Remember when Jordan and Dominique would battle? There were cats like Dr. Dunkenstein (Darrell Griffith), Vince Carter or Blake Griffin would bring the house down because they were known as showmen durin’ regular season games as dunkers!! Now these young cats are too cool to get into the dunk contest because they’re protectin’ their brands or whatever.

Why aren’t cats like LeBron or Young Russ never in it? Why aren’t elite players participatin’ in this foolishness and we’re forced to sit through boyz doin’ dunks from 1984.

Let’s keep it real or all the way 100, whichever comes 1st! Donovan Mitchell won the joint doin’ absolutely nothin’ that was amazin’. Be bounced the ball off of a second backboard and did a windmill. For his second dunk he put on a Dr. Dunkenstein throw back jersey, missed the first dunk and then jumped over some duns that were bent over that was already 5’2″ and won the joint!!! At least jump over some cats standin’ straight up that are average height.

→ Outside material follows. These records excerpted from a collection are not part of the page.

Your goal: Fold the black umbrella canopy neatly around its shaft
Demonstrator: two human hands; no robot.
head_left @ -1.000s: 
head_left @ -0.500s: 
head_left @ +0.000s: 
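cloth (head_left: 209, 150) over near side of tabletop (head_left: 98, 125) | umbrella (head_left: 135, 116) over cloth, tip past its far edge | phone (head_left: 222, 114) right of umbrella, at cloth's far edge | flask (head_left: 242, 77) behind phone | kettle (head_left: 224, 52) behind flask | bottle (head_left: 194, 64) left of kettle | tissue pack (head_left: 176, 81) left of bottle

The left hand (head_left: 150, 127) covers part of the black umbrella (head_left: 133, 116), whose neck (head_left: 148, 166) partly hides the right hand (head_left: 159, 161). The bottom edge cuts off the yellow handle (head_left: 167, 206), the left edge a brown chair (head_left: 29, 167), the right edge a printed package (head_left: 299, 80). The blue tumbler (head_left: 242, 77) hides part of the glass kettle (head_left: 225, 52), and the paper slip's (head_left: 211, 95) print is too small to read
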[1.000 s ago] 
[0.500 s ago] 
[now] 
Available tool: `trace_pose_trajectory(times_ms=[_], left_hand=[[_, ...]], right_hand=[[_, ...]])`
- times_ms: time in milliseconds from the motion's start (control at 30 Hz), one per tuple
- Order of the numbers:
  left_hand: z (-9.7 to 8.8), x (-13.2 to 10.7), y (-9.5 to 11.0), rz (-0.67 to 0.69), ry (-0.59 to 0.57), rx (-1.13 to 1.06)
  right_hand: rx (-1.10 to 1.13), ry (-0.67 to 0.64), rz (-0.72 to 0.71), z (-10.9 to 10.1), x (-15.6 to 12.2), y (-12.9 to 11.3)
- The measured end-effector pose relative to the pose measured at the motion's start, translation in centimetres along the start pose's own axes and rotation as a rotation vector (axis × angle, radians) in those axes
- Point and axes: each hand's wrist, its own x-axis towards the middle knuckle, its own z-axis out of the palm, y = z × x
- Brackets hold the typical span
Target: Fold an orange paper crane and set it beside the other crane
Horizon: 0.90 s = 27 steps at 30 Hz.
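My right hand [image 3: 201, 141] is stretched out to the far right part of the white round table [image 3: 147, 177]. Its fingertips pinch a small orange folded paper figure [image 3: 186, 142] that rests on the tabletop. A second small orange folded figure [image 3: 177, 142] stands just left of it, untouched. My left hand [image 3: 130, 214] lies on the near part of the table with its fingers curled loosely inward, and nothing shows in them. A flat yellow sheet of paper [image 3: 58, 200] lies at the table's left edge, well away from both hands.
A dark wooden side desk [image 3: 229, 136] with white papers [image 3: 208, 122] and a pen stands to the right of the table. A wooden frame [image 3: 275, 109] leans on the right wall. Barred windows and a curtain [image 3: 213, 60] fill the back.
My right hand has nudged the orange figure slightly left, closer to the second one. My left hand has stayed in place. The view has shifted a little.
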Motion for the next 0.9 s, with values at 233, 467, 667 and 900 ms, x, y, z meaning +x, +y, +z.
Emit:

Then Larry Nance Jr. gets out there and wastes everybody’s time with the change up guy to change from his Cavs joint into his old man, Larry Nance’s, Suns jersey. Keep in mind that his dad won the inaugural Dunk Contest in 1984 with the rock the cradle joint. So he replicates that. However, the only problem with doin’ that in the Dunk Contest today is that it’s no longer special. EVERYBODY AND THEIR BABY’S MOMMA can do the rock the cradle 34 years later!!! Duns on the playground in the projects are doin’ the rock the cradle durin’ pick up games right now. He did it in the DUNK CONTEST in 2018. He should have been escorted out of the buildin’ for that foolishness.

And what was Victor Oladipo doin’? Wastin’ everybody’s time!! He missed all three dunks in the first round and then got everybody hyped by gettin’ the “Black Panther” mask from the Black Panther himself, Chadwick Boseman, and ran up there and missed the darn dunk.

I could hear Big Momma as soon as he missed it, “If you don’t go sit yo @## down!! You out here wastin’ these peoples time. They “un” put their clothes on to see you and you out here playin’!”

The best dunk of the night came from Dennis Smith Jr. when he went between his legs to his left hand goin’ away from the basket and popped a 50 but it took him two attempts to hit it. Unfortunately, his first dunk was pack of wet firecrackers when he did a rudy-poot double-pump reverse and only got a 39.

Again, this was the foolishness that we had to sit through. Today’s athletes are bigger, stronger and faster than they’ve EVER been and this was the product they give us to watch on All-Star Saturday Night in 2018. SMH and stop me when I start lyin’!

Playas Thesaurus: 

1) Dun: noun – the person in question, dude, guy, etc. It’s whoever I’m talkin’ about and its non-gender specific.

2) Ole boy: noun – the person that I’m currently talkin’ about.

3) Rudy-poot: adjective – awful, sorry, lame

4) un: verb – to experience or undergo

The G is excluded from the endings of all words because the G is near and dear to my heart because I’m from “The G” which is Gary, Indiana. So I only use the G when I’m talkin’ about “The G!”

The caption under the photo isn’t real but its real talk!